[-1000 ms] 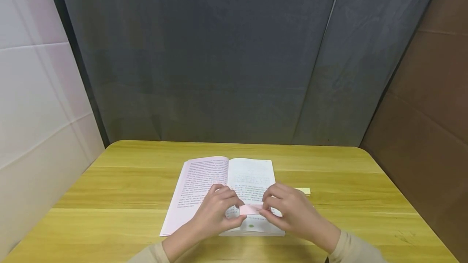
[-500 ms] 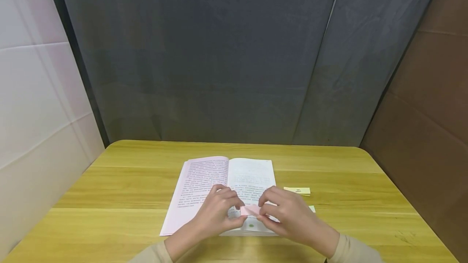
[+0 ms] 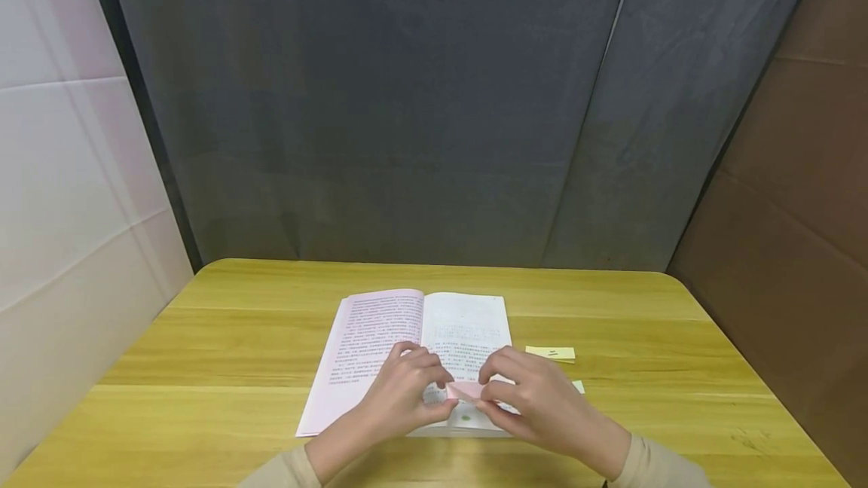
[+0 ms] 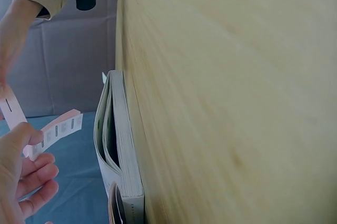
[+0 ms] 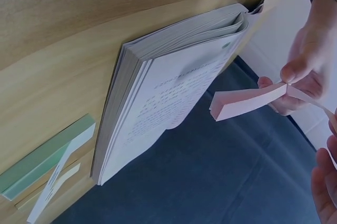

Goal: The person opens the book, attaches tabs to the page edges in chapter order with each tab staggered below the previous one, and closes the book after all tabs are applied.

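Above the lower right page of an open book (image 3: pixel 468 318), both hands hold pink sticky notes. My left hand (image 3: pixel 400 390) pinches a thin pink pad (image 5: pixel 242 103) between thumb and forefinger; its underside shows printed white paper in the left wrist view. My right hand (image 3: pixel 536 401) pinches the free end of the pad's top pink strip (image 4: pixel 13 109), which carries a short dark stroke. That strip bends away from the pad and still meets it at my left fingertips. Part of the strip is hidden behind the right fingers in the head view.
Right of the book, a yellow sticky-note pad (image 3: pixel 552 354) with dark strokes lies on the wooden table (image 3: pixel 237 345). A green pad (image 5: pixel 47 158) lies closer to me, mostly covered by my right hand in the head view. A dark cloth (image 3: pixel 407 111) hangs behind the table.
My right hand has shifted slightly left and down, uncovering more of the yellow pad and a corner of the green one. The left hand has stayed nearly still.
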A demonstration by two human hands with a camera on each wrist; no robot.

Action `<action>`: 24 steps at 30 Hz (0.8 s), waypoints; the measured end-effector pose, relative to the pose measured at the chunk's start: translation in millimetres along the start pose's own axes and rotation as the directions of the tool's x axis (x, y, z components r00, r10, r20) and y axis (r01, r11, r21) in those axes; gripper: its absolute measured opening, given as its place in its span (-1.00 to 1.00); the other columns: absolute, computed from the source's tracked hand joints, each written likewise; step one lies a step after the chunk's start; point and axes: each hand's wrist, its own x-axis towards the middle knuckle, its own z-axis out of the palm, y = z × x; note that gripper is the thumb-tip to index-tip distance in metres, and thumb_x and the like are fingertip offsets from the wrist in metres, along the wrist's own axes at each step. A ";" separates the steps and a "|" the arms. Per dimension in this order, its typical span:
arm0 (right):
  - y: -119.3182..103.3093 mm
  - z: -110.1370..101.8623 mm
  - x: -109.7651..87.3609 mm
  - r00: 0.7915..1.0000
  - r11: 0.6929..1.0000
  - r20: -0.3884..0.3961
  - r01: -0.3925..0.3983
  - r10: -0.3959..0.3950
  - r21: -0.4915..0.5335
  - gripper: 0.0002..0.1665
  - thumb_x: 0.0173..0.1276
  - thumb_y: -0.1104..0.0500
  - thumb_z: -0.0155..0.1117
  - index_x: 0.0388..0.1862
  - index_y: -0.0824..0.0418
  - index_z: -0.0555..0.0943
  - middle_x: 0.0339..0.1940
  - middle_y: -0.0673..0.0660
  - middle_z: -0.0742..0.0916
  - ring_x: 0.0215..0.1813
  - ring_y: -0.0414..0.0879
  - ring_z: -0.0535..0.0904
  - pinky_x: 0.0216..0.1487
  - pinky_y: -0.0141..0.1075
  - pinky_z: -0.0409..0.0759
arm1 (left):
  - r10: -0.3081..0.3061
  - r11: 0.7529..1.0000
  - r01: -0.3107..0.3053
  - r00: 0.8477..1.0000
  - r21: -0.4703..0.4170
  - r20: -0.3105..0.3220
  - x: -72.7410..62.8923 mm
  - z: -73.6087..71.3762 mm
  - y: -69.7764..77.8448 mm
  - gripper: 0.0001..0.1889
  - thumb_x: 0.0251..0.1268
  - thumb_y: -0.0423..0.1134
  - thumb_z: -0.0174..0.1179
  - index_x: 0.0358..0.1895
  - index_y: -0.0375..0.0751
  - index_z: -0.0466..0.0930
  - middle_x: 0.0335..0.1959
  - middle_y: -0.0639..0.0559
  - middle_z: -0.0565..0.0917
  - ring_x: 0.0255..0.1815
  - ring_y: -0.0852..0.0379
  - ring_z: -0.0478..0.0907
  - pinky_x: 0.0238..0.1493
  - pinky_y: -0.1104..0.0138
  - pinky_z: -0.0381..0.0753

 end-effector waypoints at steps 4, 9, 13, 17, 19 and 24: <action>0.6 -1.0 -1.1 1.000 1.000 0.001 -0.019 0.019 0.003 -0.86 0.13 0.16 0.21 -0.60 0.07 0.53 -0.34 -0.04 0.54 -0.31 -0.21 0.45 -0.32 -0.46 0.44 | -0.013 1.000 0.013 1.000 -0.003 0.022 -0.3 -0.8 0.3 -0.84 -0.17 -0.03 0.24 -0.52 0.00 0.62 -0.56 0.27 0.52 -0.43 0.31 0.45 -0.04 0.18 0.24; 2.7 -2.5 -3.2 0.998 0.998 -0.017 -0.055 0.055 0.015 -0.82 0.20 0.12 0.15 -0.59 0.07 0.54 -0.35 -0.05 0.53 -0.32 -0.22 0.44 -0.36 -0.47 0.43 | -0.025 1.000 0.024 0.998 0.010 0.051 -1.6 -2.6 0.1 -0.85 -0.17 -0.03 0.24 -0.53 0.01 0.61 -0.55 0.27 0.52 -0.43 0.30 0.44 -0.04 0.15 0.25; 8.4 -5.4 -5.6 0.993 0.993 -0.050 -0.108 0.110 0.045 -0.79 0.22 0.09 0.14 -0.60 0.06 0.52 -0.35 -0.07 0.53 -0.34 -0.24 0.43 -0.43 -0.51 0.41 | -0.020 0.999 0.019 0.998 0.030 0.065 -5.4 -6.2 -0.6 -0.85 -0.19 -0.03 0.25 -0.54 0.03 0.61 -0.53 0.27 0.52 -0.40 0.29 0.45 -0.05 0.15 0.27; 16.2 -8.7 -8.7 0.982 0.981 -0.052 -0.176 0.180 0.079 -0.80 0.21 0.07 0.16 -0.60 0.05 0.50 -0.35 -0.08 0.54 -0.32 -0.24 0.42 -0.44 -0.50 0.40 | 0.010 0.999 -0.012 0.998 0.041 0.059 -10.5 -11.9 -0.8 -0.83 -0.20 0.01 0.27 -0.52 0.05 0.60 -0.51 0.29 0.52 -0.37 0.29 0.46 -0.08 0.18 0.28; 19.8 -10.3 -10.5 0.976 0.973 -0.046 -0.208 0.213 0.100 -0.81 0.19 0.08 0.18 -0.60 0.05 0.50 -0.35 -0.08 0.54 -0.29 -0.23 0.43 -0.41 -0.48 0.42 | 0.029 0.999 -0.031 0.998 0.038 0.055 -13.5 -15.3 -0.2 -0.82 -0.20 0.02 0.27 -0.52 0.05 0.59 -0.51 0.31 0.52 -0.36 0.29 0.45 -0.07 0.19 0.27; 27.0 -13.5 -14.7 0.954 0.946 -0.010 -0.295 0.299 0.133 -0.83 0.16 0.10 0.20 -0.59 0.04 0.51 -0.34 -0.09 0.55 -0.27 -0.24 0.43 -0.36 -0.47 0.43 | 0.070 0.997 -0.070 0.996 0.007 0.057 -22.7 -24.2 3.9 -0.83 -0.18 0.00 0.28 -0.51 0.06 0.59 -0.51 0.34 0.48 -0.38 0.33 0.39 -0.05 0.19 0.25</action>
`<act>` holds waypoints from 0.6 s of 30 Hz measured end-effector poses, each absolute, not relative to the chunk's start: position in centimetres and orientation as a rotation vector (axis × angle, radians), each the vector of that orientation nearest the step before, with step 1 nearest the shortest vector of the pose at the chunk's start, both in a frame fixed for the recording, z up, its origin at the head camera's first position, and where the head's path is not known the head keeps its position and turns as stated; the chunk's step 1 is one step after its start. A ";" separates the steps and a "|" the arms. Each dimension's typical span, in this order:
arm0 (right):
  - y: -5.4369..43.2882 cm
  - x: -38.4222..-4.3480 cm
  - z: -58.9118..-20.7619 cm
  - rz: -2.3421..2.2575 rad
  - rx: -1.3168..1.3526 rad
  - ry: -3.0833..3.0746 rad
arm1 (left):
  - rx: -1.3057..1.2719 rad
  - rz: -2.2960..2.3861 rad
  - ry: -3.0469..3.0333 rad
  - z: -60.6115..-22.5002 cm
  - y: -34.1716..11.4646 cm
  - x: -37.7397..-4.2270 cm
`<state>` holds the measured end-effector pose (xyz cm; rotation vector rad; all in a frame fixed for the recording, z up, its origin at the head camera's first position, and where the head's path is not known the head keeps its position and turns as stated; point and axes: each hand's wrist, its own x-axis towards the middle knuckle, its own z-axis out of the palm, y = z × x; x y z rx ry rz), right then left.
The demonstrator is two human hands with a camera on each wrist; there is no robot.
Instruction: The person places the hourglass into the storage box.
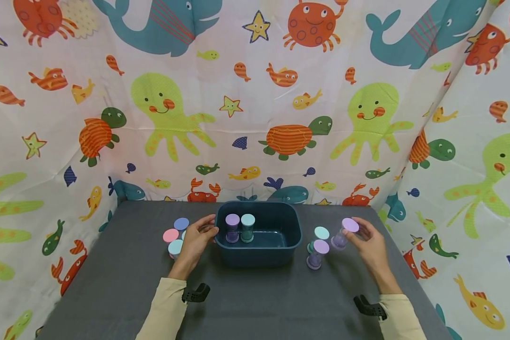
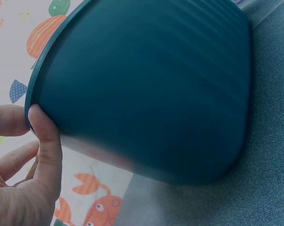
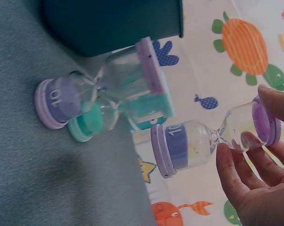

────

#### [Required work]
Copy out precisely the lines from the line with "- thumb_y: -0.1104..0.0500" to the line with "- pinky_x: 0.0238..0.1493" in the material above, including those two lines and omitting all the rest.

#### [Solution to the exercise]
  - thumb_y: -0.1104..0.0500
  - thumb_z: -0.0155..0.1117
  - index_x: 0.0388..0.1862
  - index_y: -0.0824..0.0418
  - index_z: -0.0555..0.0943
  - middle_x: 0.0339..0.1940
  - middle_y: -0.0673..0.0660
  - middle_z: -0.0742..0.0916
  - ring_x: 0.0215..0.1813
  - ring_y: -0.0414..0.0879
  - ring_z: -0.0535..0.0904
  - pinky_x: 0.0216..0.1487
  - pinky_y: -0.0141..0.1075
  - pinky_z: -0.0409..0.0759
arm1 (left):
  - r10: -0.3081..0.3061
  - r11: 0.7529..1.0000
  - r01: -0.3107..0.3053
  - r00: 0.8477..1.0000
  - r21: -0.4703..0.4170
  - r20: -0.3105..0.3220
  - x: -72.7410..62.8923 mm
  - z: -73.6087..71.3762 mm
  - y: -69.7764..77.8448 mm
  - gripper: 0.0001..0.1889
  - thumb_x: 0.0251..0.1268
  - thumb_y: -0.0423..0.1134
  - thumb_z: -0.0174..0.1179
  - index_x: 0.0358..0.1895
  - index_y: -0.0375..0.0751
  - index_z: -0.0466..0.0930
  - middle_x: 0.0335..0.1959
  - middle_y: -0.0639..0.0559
  - middle_z: -0.0565..0.0917
  - ring_x: 0.0255..0.1815
  - ring_y: -0.0852..0.0379
  - ring_z: -0.0478..0.0907
  - pinky_x: 0.0238..0.1493

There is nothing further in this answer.